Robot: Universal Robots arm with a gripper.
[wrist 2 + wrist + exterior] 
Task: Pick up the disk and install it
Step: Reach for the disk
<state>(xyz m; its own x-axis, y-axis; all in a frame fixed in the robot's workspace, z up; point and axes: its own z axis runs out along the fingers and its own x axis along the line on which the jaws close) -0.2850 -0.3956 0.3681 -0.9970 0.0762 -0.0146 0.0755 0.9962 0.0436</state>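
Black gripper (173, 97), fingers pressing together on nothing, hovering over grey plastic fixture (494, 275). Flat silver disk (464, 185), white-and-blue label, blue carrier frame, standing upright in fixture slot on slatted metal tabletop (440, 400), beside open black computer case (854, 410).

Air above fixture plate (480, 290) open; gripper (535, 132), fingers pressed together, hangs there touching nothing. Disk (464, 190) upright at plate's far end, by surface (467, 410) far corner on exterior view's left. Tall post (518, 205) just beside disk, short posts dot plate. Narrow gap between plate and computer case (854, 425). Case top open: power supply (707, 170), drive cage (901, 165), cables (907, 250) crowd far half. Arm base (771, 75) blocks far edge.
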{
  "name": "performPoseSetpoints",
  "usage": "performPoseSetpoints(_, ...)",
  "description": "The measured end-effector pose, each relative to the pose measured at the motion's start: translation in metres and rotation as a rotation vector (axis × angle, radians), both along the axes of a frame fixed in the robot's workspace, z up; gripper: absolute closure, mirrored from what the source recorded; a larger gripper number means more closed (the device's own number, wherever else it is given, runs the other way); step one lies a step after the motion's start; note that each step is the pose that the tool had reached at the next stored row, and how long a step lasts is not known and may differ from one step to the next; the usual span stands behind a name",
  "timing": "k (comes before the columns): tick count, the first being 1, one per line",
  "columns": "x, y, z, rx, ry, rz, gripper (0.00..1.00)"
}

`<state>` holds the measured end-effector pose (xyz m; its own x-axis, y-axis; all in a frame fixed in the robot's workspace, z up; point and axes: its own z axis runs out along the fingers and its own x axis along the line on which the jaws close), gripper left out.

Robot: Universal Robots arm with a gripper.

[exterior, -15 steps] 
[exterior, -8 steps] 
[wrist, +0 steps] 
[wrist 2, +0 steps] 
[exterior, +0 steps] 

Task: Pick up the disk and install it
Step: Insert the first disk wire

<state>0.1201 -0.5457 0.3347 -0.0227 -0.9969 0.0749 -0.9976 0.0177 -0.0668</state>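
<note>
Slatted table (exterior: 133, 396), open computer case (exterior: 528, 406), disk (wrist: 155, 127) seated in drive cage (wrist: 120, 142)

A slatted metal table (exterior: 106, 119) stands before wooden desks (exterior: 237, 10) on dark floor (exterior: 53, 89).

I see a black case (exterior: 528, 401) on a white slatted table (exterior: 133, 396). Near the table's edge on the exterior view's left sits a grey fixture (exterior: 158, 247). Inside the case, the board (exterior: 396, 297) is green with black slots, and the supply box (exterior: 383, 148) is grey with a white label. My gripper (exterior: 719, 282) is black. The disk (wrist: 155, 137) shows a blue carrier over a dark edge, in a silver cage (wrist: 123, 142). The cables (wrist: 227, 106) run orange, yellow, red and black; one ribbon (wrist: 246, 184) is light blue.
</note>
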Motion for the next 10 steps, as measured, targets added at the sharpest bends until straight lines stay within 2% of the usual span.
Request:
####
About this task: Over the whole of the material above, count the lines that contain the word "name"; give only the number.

Expected answer: 2